◆ **About this exercise**
Could you transcribe all of the data exactly and skip any pictures?

Supplied data START

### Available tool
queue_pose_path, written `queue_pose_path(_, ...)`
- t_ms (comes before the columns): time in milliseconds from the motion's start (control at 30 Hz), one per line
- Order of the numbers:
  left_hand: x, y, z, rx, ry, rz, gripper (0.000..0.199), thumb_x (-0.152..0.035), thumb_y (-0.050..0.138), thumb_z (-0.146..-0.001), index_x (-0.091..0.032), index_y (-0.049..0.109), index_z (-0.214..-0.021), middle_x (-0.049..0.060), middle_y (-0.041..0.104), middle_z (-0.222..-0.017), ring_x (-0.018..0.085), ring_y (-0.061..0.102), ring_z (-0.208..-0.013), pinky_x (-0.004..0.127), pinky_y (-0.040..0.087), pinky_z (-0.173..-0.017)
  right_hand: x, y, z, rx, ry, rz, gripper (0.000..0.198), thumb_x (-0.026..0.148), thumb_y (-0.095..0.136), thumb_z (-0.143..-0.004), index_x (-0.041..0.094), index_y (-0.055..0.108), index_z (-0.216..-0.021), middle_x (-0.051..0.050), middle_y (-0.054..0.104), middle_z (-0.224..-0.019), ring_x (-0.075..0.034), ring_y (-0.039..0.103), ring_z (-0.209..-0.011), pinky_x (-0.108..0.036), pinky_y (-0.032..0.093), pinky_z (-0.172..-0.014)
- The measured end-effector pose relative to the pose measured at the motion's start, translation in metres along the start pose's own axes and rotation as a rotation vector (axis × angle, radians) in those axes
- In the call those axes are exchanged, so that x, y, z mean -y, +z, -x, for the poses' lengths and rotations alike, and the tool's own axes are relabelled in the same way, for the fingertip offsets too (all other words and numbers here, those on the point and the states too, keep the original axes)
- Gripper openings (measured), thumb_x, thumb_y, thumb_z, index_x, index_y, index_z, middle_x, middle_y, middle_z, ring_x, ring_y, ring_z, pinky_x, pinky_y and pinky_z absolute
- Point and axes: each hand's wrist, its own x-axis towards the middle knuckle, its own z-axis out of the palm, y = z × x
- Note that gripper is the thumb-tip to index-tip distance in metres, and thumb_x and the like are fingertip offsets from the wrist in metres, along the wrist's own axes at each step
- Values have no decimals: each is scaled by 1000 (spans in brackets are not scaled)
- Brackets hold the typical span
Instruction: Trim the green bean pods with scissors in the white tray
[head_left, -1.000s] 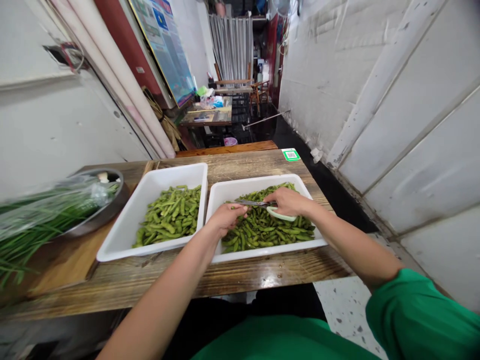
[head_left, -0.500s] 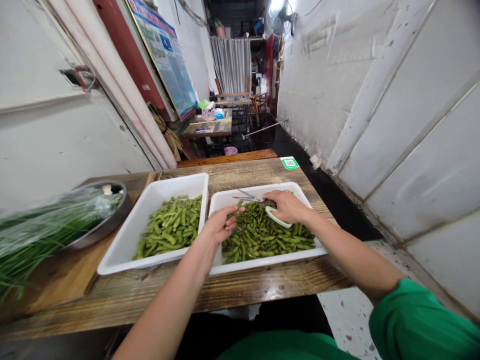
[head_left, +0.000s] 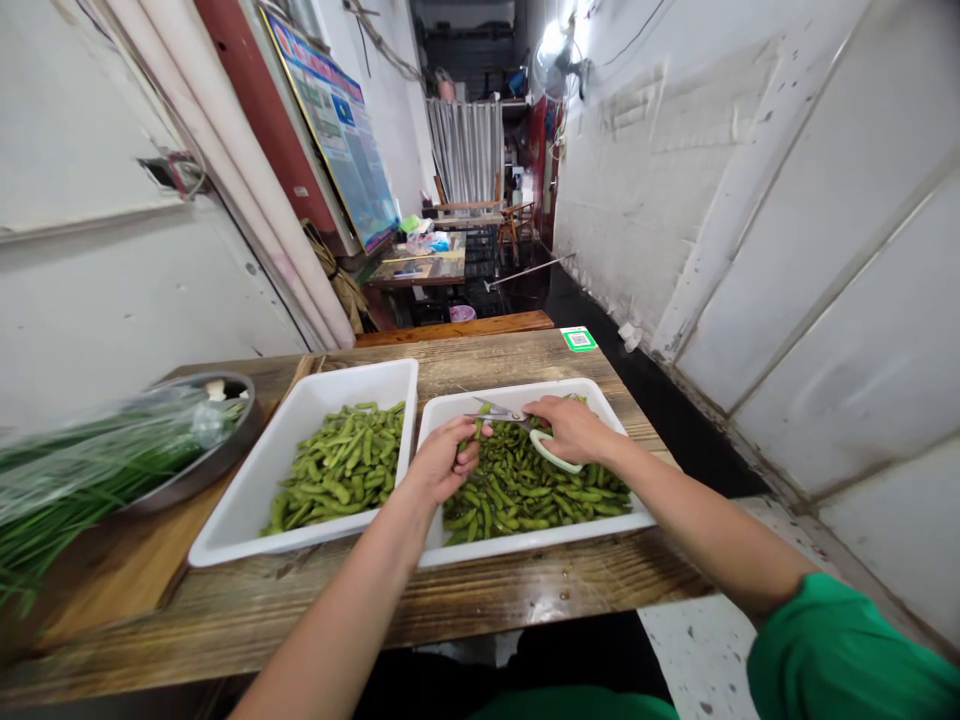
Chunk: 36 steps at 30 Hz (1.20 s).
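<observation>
Over the right white tray (head_left: 517, 548), my left hand (head_left: 448, 460) pinches an edamame pod (head_left: 482, 415) that sticks up between thumb and fingers. My right hand (head_left: 574, 430) is wrapped round a pair of scissors (head_left: 556, 456) with pale green handles. The scissor blades are parted and point left, with the pod's tip between or right beside them. Below both hands lies a heap of dark green edamame pods (head_left: 532, 500). To the left, a second white tray (head_left: 232, 510) holds lighter green pods (head_left: 345, 460).
A metal bowl (head_left: 251, 410) with bagged green stalks (head_left: 97, 465) sits on a wooden board (head_left: 142, 570) at the left. Both trays stand on a wooden table (head_left: 480, 605). A QR-code card (head_left: 578, 340) lies at its far right corner. Walls flank both sides.
The scissors have come nearer my left hand, and their blades now reach the raised pod. My view has tilted up slightly, so the scene sits a little lower.
</observation>
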Motion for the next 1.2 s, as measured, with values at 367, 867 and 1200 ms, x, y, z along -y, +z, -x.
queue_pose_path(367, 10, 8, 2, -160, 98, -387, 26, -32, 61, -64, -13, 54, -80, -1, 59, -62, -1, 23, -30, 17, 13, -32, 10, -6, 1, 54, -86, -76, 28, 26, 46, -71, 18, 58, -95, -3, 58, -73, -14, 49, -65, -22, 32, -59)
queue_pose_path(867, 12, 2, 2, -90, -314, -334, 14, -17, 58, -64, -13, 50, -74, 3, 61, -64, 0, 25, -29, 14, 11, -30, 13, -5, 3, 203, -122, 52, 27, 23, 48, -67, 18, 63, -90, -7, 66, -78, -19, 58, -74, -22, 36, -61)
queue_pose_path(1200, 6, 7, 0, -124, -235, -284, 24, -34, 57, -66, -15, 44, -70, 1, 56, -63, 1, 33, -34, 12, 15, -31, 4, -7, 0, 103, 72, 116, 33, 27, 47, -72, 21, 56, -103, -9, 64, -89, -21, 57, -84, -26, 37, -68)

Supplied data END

◆ **Result for this exercise**
### Available tool
queue_pose_path, written `queue_pose_path(_, ...)`
- t_ms (comes before the columns): time in milliseconds from the motion's start (control at 30 Hz), one per line
- Order of the numbers:
  left_hand: x, y, z, rx, ry, rz, gripper (0.000..0.199), thumb_x (-0.152..0.035), thumb_y (-0.050..0.138), thumb_z (-0.146..-0.001), index_x (-0.091..0.032), index_y (-0.049..0.109), index_z (-0.214..-0.021), middle_x (-0.049..0.060), middle_y (-0.041..0.104), middle_z (-0.222..-0.017), ring_x (-0.018..0.085), ring_y (-0.061..0.102), ring_z (-0.208..-0.013), pinky_x (-0.004..0.127), pinky_y (-0.040..0.087), pinky_z (-0.173..-0.017)
  right_hand: x, y, z, rx, ry, rz, gripper (0.000..0.198), thumb_x (-0.026..0.148), thumb_y (-0.095..0.136), thumb_z (-0.143..-0.004), index_x (-0.041..0.094), index_y (-0.055..0.108), index_z (-0.216..-0.021), middle_x (-0.051..0.050), middle_y (-0.054..0.104), middle_z (-0.224..-0.019), ring_x (-0.075..0.034), ring_y (-0.039..0.103), ring_z (-0.209..-0.011), pinky_x (-0.108..0.036), pinky_y (-0.032..0.093), pinky_z (-0.172..-0.014)
- The measured end-effector pose relative to the pose measured at the motion's start, translation in metres along the start pose's own axes and rotation as a rotation vector (axis × angle, radians) in those axes
- In the call those axes are exchanged, so that x, y, z mean -y, +z, -x, for the poses' lengths and rotations alike, and the tool's own axes are relabelled in the same way, for the fingertip offsets too (all other words and numbers here, those on the point and the states too, keep the original axes)
- Gripper openings (measured), thumb_x, thumb_y, thumb_z, index_x, index_y, index_z, middle_x, middle_y, middle_z, ring_x, ring_y, ring_z, pinky_x, pinky_y and pinky_z absolute
- Point and axes: each hand's wrist, its own x-axis towards the middle knuckle, its own z-axis out of the palm, y = z × x
- Note that gripper is the thumb-tip to index-tip distance in metres, and thumb_x and the like are fingertip offsets from the wrist in metres, along the wrist's own axes at each step
- Values have no decimals: each is scaled by 1000 (spans in brackets are not scaled)
- Brackets hold the typical span
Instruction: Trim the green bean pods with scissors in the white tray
[head_left, -1.000s] 
[head_left, -0.500s] 
[head_left, +0.000s] 
Chunk: 36 steps at 30 Hz (1.20 s).
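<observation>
Over the right white tray (head_left: 517, 548), my left hand (head_left: 448, 460) pinches an edamame pod (head_left: 482, 415) that sticks up between thumb and fingers. My right hand (head_left: 574, 430) is wrapped round a pair of scissors (head_left: 556, 456) with pale green handles. The scissor blades are parted and point left, with the pod's tip between or right beside them. Below both hands lies a heap of dark green edamame pods (head_left: 532, 500). To the left, a second white tray (head_left: 232, 510) holds lighter green pods (head_left: 345, 460).
A metal bowl (head_left: 251, 410) with bagged green stalks (head_left: 97, 465) sits on a wooden board (head_left: 142, 570) at the left. Both trays stand on a wooden table (head_left: 480, 605). A QR-code card (head_left: 578, 340) lies at its far right corner. Walls flank both sides.
The scissors have come nearer my left hand, and their blades now reach the raised pod. My view has tilted up slightly, so the scene sits a little lower.
</observation>
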Motion for the next 1.2 s, as measured, with values at 367, 867 and 1200 ms, x, y, z along -y, +z, -x.
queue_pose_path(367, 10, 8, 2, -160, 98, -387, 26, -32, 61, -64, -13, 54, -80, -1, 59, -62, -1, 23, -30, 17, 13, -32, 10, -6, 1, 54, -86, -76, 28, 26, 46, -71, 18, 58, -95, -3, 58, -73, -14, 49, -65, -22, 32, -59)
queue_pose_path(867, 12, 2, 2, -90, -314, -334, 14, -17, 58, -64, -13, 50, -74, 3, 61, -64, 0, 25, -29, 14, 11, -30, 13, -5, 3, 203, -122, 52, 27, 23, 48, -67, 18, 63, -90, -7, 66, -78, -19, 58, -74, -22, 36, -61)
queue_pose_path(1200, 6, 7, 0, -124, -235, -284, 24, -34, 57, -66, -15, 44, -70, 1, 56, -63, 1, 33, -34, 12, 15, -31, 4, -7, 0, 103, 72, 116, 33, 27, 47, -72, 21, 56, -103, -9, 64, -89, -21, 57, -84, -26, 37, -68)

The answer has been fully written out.